Thoughts on the restoration of basic human and professional ethics
Published in Planning News, Volume 29 No. 3 May 2003
In response to the article “Dreaming of Baghdad” (Planning News, Volume 29 No. 3 April 2003)
War on Iraq is illegal, unjustified and a crime. Surely the prevention of war and the consequent destruction should be debated by planners and not presented as an opportunity for innovative planning or worse, ardently supported as a way to “suggest” western planning standards.
The refusal by Australia to support the UN is central to any discussion before any cake is divided up between coalitions or consortiums of willing planners “Dreaming of Baghdad”.

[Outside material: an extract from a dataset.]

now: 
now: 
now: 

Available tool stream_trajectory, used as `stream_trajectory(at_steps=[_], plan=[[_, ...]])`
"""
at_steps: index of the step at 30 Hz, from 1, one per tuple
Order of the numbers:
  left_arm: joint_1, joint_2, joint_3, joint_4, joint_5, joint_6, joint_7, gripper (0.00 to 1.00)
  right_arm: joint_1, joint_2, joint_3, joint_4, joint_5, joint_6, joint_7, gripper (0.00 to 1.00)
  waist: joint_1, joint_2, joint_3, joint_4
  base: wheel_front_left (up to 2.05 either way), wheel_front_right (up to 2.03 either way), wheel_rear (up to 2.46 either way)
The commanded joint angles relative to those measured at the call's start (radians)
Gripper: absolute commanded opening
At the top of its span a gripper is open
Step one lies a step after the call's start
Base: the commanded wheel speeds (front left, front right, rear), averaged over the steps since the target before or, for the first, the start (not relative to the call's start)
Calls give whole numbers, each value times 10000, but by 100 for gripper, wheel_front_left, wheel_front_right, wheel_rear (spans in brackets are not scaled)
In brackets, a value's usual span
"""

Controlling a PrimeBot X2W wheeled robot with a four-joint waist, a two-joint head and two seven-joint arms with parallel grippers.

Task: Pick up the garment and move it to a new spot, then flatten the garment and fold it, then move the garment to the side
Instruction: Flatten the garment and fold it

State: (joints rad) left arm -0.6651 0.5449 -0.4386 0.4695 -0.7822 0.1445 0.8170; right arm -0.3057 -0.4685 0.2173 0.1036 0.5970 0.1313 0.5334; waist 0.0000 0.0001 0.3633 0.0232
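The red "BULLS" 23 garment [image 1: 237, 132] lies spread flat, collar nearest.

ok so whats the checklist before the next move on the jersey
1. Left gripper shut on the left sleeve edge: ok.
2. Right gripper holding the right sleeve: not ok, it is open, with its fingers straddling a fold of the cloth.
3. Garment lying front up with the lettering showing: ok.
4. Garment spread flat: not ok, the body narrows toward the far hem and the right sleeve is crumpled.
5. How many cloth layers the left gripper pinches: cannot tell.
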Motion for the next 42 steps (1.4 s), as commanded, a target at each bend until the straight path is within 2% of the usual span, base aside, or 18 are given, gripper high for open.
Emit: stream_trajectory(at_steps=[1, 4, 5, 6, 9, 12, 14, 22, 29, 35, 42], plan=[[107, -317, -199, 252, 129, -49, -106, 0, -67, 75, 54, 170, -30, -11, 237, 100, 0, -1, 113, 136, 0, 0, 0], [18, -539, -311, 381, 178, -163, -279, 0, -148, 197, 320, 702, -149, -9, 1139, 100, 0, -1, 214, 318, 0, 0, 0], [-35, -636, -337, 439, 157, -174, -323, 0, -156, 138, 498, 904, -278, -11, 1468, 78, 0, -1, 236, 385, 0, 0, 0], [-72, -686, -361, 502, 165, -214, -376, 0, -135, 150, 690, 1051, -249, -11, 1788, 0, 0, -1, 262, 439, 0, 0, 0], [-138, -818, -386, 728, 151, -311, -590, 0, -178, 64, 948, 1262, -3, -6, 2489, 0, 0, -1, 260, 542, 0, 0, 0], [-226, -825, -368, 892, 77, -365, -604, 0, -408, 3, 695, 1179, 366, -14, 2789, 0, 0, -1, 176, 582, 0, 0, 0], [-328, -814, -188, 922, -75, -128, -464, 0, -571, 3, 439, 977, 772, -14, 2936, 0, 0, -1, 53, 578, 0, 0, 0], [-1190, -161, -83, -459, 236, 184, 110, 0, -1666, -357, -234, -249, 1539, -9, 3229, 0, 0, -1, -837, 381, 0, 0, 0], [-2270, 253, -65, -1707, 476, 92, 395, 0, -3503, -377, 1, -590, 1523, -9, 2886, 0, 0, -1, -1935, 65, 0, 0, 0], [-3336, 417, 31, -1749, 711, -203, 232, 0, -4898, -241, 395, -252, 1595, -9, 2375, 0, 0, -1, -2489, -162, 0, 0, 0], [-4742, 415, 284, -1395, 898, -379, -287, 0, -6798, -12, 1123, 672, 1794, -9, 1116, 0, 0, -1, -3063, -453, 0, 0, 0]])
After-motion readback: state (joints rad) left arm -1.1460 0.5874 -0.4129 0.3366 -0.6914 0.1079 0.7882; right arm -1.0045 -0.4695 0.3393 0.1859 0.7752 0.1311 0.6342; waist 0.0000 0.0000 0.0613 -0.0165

Basic professional ethics should have motivated us to oppose this war and the subsequent murdering of civilians, the destruction of their infrastructure and heritage. It is not acceptable that we "professionals" will profit from the reconstruction of Iraq - this is immoral and unethical. As professionals we should continue to denounce the practice of profiting from people's suffering and the violations of their human rights, the destruction of their cities and environment, their sovereignty and dignity.
A tourist guide, The Arabian Nights and a pamphlet on Baghdad monuments coupled with pre-emptive Planning zeal hardly seem a justification for a war. Peter’s insightful observation that Iraqi citizens are just the same as us, is simply a transparent excuse for the bonanza to befall arrogant and unethical planners. They are the same - we should have acknowledged this before the war - they grieve their children deaths as we would for our own children - no collateral excuse can ever justify 2,425 civilian deaths to date.

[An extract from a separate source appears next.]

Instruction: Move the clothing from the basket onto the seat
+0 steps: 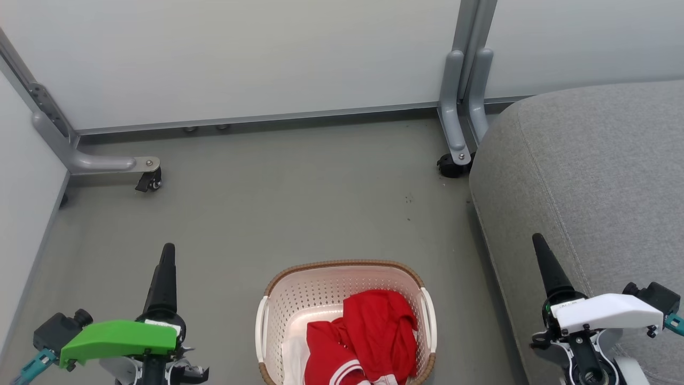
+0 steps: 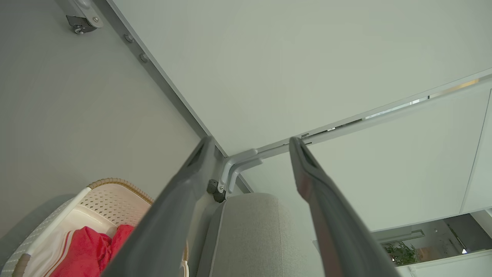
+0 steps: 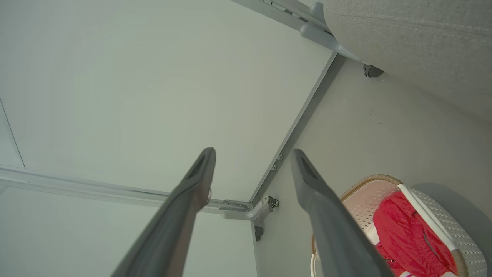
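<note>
Piled red clothes [image 1: 374, 331] in the basket [image 1: 342, 263] on the floor [image 1: 267, 203], midway between left gripper [image 2: 250, 140] and right gripper [image 3: 252, 151], nearer than their tips. All fingers [image 2: 180, 192] wide apart, holding nothing. Grey seat [image 1: 588, 160] on the right.

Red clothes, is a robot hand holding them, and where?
No. The left gripper and right gripper are both open, holding nothing. The clothing lies in the basket.

Clothing [image 1: 368, 337]: red, white parts, red-and-white striped trim
Basket [image 1: 320, 291]: cream-white, dotted with holes, brown woven rim
Seat [image 1: 588, 160]: grey woven fabric
Floor [image 1: 267, 203]: dull grey-green
</note>
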Tool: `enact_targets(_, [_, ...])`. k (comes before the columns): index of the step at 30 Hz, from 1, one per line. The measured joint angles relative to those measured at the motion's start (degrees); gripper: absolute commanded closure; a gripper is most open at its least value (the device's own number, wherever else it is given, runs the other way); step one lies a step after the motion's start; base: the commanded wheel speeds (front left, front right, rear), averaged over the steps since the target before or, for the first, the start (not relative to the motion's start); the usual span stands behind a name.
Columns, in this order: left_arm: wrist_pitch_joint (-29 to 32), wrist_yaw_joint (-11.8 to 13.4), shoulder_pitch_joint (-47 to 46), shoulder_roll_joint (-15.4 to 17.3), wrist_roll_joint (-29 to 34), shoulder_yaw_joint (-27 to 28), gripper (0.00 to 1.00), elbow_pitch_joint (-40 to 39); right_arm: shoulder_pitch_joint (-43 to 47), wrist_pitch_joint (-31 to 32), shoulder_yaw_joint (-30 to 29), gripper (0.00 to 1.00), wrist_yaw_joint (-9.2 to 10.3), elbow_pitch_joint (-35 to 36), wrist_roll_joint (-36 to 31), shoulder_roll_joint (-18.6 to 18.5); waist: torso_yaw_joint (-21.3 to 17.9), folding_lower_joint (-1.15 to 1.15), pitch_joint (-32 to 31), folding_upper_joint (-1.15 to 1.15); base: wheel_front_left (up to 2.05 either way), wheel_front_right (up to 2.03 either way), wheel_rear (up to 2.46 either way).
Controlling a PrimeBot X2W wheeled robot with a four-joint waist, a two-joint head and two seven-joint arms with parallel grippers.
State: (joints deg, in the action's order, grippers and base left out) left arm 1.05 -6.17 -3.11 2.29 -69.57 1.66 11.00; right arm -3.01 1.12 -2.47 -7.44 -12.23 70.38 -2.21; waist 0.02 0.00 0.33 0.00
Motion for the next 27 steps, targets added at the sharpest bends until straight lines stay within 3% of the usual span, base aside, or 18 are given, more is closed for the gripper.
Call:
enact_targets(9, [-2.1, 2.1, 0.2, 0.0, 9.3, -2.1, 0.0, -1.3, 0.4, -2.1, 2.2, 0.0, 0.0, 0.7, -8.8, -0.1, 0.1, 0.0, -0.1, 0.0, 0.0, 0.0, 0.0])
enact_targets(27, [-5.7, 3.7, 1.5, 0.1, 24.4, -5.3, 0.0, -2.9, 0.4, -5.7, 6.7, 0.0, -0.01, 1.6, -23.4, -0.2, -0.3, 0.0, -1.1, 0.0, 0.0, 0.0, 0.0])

Far from even questioning the basis and the devastating impact of war on the built environment, imbedded planners like Peter are drooling with the taste of some regulation (definitely western) for post Saddam Iraq. Don’t taste the water or the soil, because despite the weapons of mass destruction that, yet to be found, are the justification for this murder and destruction, you may be a little depleted by the uranium left by the occupying forces.
Freedom of choice sings from this Jewell in the crown of either ignorance or imperialism. There is perhaps a choice between the 300 tonnes of ammunition containing depleted uranium (DU) from George Bush Senior’s Gulf war in 1991, brutally and endlessly maiming and killing of untold thousands of Iraqi children and Saddam’s gas of 1985 killing 5000. Topped up with George Bush Junior’s DU deposits, the canaries that Peter wants us to hear sing should have been substituted for doves for all including the Kurds. Not that Peter Planners would advocate a Kurdish State in the name of liberty and the ballot, because that may not only upset the planning regulations for a unified Iraq but would have the Turkish Government on the back of the US administration. And Turkey is not a rogue state despite their treatment of the Kurds.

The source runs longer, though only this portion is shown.